ID, Jg. 1, Nr. 12, Frankfurt/M., 17. November 1973
17.11.1973:
Es erscheint die Nr. 12 des "ID - Informations-Dienst zur Verbreitung unterbliebener Nachrichten" in Frankfurt/M.
Inhalt:
INLAND
- "Erklärung des Kollektivs"
- "Wetzlar: Anarchistenfahndung in Wetzlar/Gießen"
- "Frankfurt: Selbstorganisation der Gefangenen in der BRD"
- "Frankfurt: Gefangenenrat von Gefängnisleitung angeklagt"
- "Frankfurt: Protest gegen die Internierung von Kindern in der Frankfurter Frauenhaftanstalt"
- "Hamburg: "SPD-Behörde verhindert Solidaritätssammlung für den antifaschistischen Kampf in Chile"
- "Hannover: Hausdurchsuchung bei dem deutschen Friedensgespräch mit der italienischen Theatergruppe 'la Commune'"
- "Sindlingen: Zeugenschlachtprozess gegen Marianne Herzog"
- "Erlangen: § 129-Verfahren gegen RH-Erlangen/Nürnberg"
- "Tübingen: Zwei politische Prozesse eingestellt"
- "Erlangen: Verbot sozialistischer Literatur an bayrischen Unis"
AUSLAND
- "Kuba: Kubaner zum faschistischen Putsch"
- "London: Squatters gewannen Streit mit den E-Werken"
- "Äthiopien: Politische Hintergründe der Hungersnot"
- "New York: Pro-arabische Versammlung in den USA"
- "Liverpool: Englische Docker boykottieren Chile"
- "London: Leere Kirche besetzt"
- "Irland: Zur Flucht der drei Provos"
- "British-Columbia: Co-ops für Selbstversorgung"
DOKUMENTATION
- "Dokument 1: Forderungen des Gefangenenrates Frankfurt"
- "Dokument 2: Wissenschaft für Vietnam in Italien"
- "Dokument 3: Ein Arbeitsvertrag von Neckermann"
- "Dokument 4: 5 Jahre Militärregierung in Peru"
In der "Erklärung des Kollektivs" wird u. a. ausgeführt:
"RICHTIGE INFORMATIONEN SIND FÜR UNS UNERLÄSSLICHE PRODUKTIONSMITTEL UND SCHLAGKRÄFTIGE WAFFEN IM KLASSENKAMPF!
Der Informationsdienst ist ein unabhängiges Bulletin zur Verbreitung von Nachrichten über Konflikte, Sauereien der Herrschenden, Aktivitäten an der Basis und Kämpfe in der Dritten Welt.

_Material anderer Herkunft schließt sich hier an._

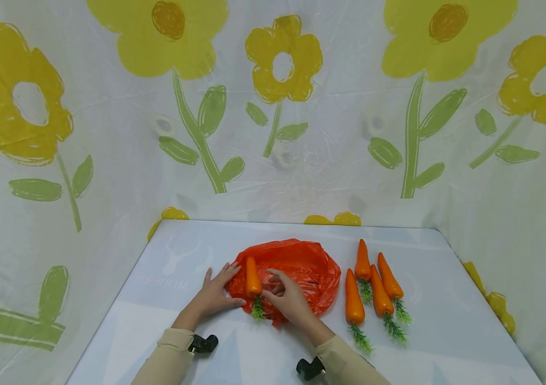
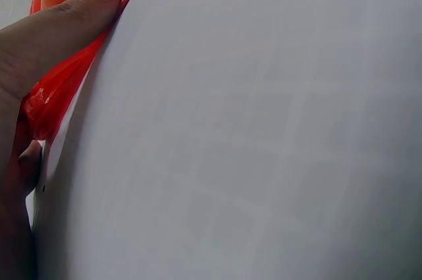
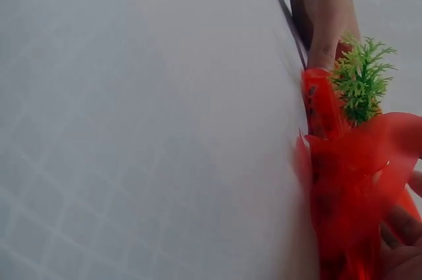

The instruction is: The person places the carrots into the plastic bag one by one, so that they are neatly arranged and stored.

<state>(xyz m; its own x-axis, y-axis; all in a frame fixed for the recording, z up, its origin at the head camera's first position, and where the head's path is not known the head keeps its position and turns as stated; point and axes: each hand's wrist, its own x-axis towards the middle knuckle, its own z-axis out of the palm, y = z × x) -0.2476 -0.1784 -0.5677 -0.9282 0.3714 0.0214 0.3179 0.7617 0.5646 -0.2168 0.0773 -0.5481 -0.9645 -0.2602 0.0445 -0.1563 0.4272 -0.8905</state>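
On the red bag (image 1: pixel 304 259), one carrot (image 1: pixel 252 278) between left grip (image 1: pixel 216 293), spread, and right grip (image 1: pixel 292 300), state unclear.

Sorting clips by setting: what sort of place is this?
Probably a makeshift recording booth: flower-print sheeting encloses the back and both sides of a white table, and black wrist cameras are in view. Despite the carrots, no kitchen fittings show.

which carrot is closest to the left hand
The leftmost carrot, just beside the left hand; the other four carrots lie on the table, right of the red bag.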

Der Informationsdienst will die Manipulation und das Monopol der bürgerlichen Presse durchbrechen.
NACHRICHTEN KOMMEN VOM VOLK UND KEHREN ZUM VOLK ZURÜCK.

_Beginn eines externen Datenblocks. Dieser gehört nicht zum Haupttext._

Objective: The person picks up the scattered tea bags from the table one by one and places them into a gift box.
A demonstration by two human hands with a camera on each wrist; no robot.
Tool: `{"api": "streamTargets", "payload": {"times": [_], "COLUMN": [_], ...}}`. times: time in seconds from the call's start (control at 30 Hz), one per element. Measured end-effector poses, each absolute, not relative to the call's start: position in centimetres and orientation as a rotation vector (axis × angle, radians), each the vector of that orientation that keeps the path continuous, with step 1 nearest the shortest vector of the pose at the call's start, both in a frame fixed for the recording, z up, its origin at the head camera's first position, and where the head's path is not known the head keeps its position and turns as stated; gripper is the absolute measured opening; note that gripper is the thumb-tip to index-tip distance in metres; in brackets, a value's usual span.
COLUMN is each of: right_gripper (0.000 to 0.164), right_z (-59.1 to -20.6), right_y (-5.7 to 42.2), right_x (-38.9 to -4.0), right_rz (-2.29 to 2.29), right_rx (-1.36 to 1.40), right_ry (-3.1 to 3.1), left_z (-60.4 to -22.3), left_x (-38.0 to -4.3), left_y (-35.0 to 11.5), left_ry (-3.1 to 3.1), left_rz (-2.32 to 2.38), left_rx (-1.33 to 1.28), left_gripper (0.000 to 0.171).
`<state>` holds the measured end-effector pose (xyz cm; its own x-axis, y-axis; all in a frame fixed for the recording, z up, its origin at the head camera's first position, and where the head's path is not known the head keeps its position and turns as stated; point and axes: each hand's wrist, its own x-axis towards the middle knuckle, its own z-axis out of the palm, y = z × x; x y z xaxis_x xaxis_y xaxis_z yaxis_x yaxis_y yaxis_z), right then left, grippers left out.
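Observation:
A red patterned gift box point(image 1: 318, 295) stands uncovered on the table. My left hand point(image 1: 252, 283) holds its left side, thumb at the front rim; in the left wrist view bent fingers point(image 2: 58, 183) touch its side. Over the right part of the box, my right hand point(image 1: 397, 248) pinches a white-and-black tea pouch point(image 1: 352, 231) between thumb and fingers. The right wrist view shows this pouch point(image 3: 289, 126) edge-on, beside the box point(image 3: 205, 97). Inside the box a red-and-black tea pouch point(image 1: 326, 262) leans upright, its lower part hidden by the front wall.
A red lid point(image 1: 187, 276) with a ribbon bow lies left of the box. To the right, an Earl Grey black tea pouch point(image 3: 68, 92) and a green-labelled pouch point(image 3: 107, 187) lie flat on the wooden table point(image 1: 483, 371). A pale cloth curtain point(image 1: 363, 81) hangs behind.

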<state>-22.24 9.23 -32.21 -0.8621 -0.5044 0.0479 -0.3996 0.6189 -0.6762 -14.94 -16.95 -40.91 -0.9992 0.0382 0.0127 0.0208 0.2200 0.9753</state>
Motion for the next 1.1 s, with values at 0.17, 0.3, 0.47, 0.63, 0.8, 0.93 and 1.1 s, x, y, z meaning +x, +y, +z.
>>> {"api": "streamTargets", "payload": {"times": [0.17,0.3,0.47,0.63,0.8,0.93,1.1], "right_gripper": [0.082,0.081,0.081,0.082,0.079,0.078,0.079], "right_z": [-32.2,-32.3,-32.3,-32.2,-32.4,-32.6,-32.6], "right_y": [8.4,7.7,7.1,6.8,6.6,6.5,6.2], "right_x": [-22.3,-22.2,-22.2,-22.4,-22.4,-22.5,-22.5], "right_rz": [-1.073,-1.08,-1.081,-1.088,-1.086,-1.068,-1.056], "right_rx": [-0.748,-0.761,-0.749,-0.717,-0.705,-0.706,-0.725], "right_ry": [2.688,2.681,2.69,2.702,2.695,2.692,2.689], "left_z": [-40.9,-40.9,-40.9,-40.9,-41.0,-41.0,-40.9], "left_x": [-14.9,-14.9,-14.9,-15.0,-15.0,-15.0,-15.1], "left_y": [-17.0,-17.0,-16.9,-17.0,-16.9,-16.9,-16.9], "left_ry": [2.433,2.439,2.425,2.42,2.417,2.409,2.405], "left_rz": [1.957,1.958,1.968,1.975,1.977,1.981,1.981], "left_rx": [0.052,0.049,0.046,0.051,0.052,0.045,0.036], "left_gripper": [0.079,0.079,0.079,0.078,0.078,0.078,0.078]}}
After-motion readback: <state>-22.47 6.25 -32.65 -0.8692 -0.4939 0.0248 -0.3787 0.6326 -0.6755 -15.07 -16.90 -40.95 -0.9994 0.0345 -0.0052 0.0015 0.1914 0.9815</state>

Damit wir das verwirklichen können, bitten wir um die Mitarbeit aller Individuen und Gruppen. Schickt uns Berichte über eure Aktivitäten, über Dinge, die euch nicht passen und die ihr verändern wollt. Schreibt uns oder ruft uns an. Im Augenblick sind wir eine Gruppe von 10 regelmäßig im Büro und an dem Projekt arbeitende Genossen und ein Haufen von Leuten, die hin und wieder mal reinschauen und locker mitarbeiten. Wir haben zurzeit Kontaktzentren in Berlin, Hamburg, Köln und München. Weitere werden in Hannover und Stuttgart folgen. In den größeren Städten arbeiten wir beim Aufbau von Kommunikationszentren mit, die für uns eine bessere Arbeitsmöglichkeit bieten. Von dort wird jederzeit die Möglichkeit gegeben sein Informationen an uns weiterzuleiten. An ausländischen Informationen können im Augenblick französische, englische, spanische, italienische und portugiesische übersetzt werden. (…)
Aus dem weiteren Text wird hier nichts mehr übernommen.